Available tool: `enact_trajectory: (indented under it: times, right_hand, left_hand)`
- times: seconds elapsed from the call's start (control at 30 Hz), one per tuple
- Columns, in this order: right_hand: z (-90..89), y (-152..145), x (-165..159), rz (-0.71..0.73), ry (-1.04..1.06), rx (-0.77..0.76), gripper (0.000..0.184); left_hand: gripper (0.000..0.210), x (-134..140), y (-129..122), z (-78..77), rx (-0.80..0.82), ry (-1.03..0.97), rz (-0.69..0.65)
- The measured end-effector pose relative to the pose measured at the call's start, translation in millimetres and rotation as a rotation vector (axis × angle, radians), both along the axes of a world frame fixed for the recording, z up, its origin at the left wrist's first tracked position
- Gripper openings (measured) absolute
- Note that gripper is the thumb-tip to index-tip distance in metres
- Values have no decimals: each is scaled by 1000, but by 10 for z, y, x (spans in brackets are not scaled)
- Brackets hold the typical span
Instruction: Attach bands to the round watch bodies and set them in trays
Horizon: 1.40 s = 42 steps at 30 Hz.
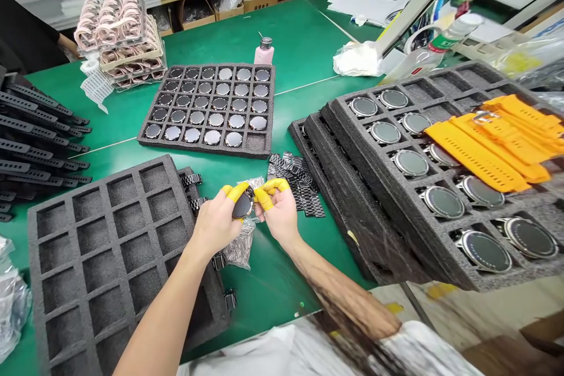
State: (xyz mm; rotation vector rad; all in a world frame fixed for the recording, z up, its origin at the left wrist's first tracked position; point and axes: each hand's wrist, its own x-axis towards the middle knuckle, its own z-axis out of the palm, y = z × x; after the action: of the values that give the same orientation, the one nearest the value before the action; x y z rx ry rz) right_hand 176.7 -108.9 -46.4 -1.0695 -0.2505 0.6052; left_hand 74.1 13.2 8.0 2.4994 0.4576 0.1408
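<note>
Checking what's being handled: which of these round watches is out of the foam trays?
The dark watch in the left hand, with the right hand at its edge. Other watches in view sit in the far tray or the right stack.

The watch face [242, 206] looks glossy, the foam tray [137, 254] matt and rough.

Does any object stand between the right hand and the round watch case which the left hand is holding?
Nothing visible does: the right hand is at the edge of the round watch case. The black metal watch bands lie beyond that hand.
</note>
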Motion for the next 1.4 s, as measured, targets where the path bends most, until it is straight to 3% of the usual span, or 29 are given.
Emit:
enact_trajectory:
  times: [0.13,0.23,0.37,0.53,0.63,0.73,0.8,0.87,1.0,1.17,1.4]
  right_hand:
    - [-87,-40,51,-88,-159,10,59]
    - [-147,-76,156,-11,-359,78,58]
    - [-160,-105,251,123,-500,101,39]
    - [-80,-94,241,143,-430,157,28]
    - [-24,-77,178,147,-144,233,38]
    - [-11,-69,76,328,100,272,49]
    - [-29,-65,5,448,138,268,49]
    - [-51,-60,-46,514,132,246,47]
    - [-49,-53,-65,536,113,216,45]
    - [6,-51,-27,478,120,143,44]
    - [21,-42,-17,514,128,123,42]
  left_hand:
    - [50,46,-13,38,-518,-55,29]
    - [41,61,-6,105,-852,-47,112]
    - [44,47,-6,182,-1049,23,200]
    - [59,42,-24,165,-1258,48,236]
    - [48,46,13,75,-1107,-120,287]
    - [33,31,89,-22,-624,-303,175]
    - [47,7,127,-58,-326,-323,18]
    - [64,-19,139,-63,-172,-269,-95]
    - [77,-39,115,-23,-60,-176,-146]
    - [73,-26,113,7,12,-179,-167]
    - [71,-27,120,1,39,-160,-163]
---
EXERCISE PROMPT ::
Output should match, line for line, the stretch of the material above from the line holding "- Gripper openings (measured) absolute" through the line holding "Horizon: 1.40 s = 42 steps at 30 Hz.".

OUTPUT FOR THIS EXERCISE ::
- Gripper openings (measured) absolute
- Note that gripper is the thumb-tip to index-tip distance in metres
- Values have no decimals: each is scaled by 1000, but by 10 for z, y, x (spans in brackets are not scaled)
- Brackets hold the typical span
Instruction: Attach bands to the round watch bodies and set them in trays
Horizon: 1.40 s = 42 steps at 30 Hz.

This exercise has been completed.